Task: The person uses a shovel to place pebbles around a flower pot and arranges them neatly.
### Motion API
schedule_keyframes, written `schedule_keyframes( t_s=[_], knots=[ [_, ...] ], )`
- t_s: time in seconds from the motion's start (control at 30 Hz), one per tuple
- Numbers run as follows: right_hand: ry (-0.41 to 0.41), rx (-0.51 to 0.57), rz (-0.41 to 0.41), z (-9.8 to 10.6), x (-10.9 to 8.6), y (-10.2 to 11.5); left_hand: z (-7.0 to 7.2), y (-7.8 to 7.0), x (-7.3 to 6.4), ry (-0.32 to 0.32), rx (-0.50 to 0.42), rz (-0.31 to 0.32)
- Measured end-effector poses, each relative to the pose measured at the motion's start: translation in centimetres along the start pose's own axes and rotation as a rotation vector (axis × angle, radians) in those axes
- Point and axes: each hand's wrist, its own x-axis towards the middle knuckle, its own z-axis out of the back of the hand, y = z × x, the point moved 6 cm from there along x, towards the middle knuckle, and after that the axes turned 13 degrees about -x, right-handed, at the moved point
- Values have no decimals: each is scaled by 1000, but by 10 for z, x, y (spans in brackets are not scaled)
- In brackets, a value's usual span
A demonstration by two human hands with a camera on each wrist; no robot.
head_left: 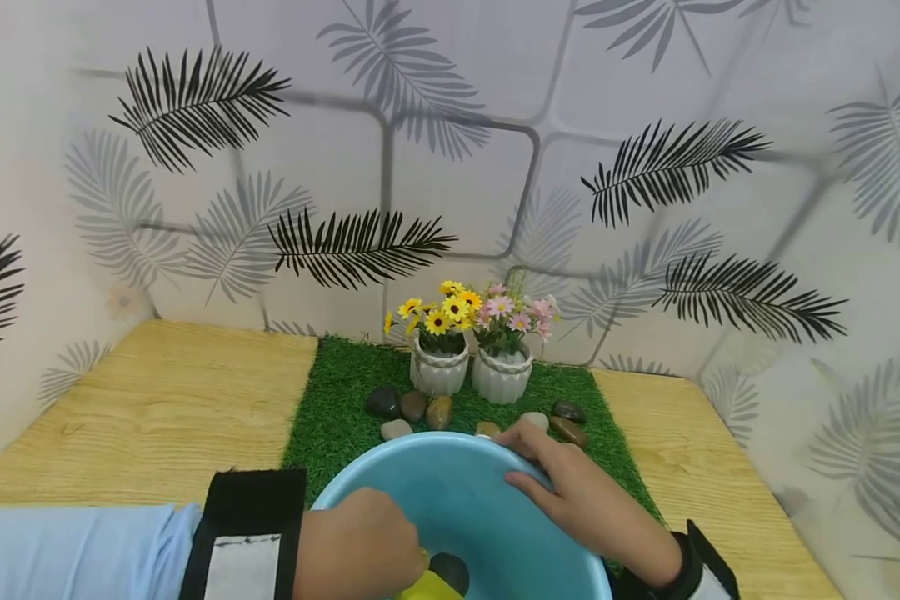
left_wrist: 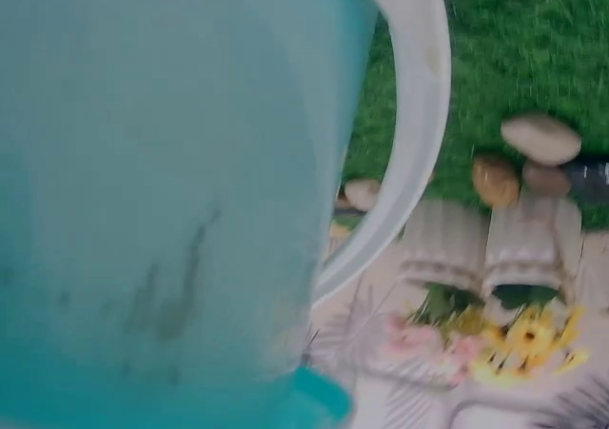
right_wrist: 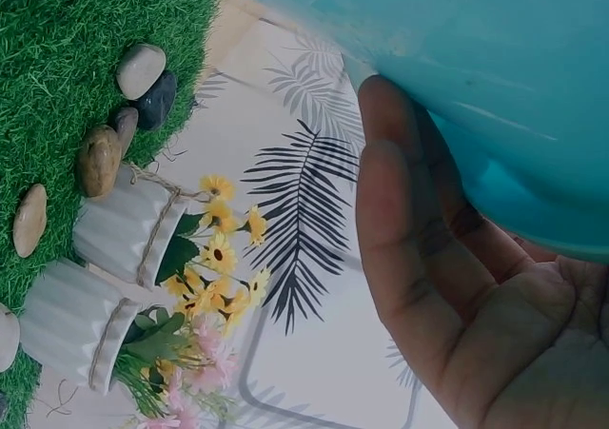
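- Your left hand (head_left: 363, 542) is curled into a fist inside the light-blue round plastic bucket (head_left: 495, 492); it seems to grip the soft-looking yellow object (head_left: 437, 588) showing at its fingers, though the fingertips are hidden.
- A dark rounded patch (head_left: 450, 573) lies just beside that yellow piece; you can't tell whether it belongs to it.
- Your right hand (head_left: 562, 479) pinches the bucket's far right edge, thumb inside, fingers against the outer wall.
- The bucket stands directly before you, in front of the stones; whether its base rests on anything is hidden.
- Its white curved handle (left_wrist: 423, 87) shows at its side, and dark smears (left_wrist: 176, 296) mark its wall.
- Expect it to be light and fairly stiff, perhaps slippery if wet; the rolled rim (head_left: 435, 437) should give you the surest hold.
- Beyond it lie smooth stones (head_left: 414, 406) and two white fluted pots, one with yellow flowers (head_left: 456, 310), one with pink flowers (head_left: 501, 307).
- These sit on the green artificial turf (head_left: 337, 392) over your wood-grain table (head_left: 195, 408), before a leaf-printed wall (head_left: 457, 192).
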Motion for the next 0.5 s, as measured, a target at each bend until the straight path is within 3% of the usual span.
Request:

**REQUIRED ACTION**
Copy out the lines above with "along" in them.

**RESPONSE AREA**
- Measured end-effector poses, each relative to the pose measured at the motion's start: translation in centimetres along the start pose's own axes and rotation as a rotation vector (axis × angle, radians) in those axes
- Point and axes: each hand's wrist, its own x-axis towards the middle knuckle, its own z-axis out of the back of the hand, y = z × x, the point moved 6 cm from there along x, towards the middle knuckle, and after that the axes turned 13 degrees about -x, right-handed, at the moved point

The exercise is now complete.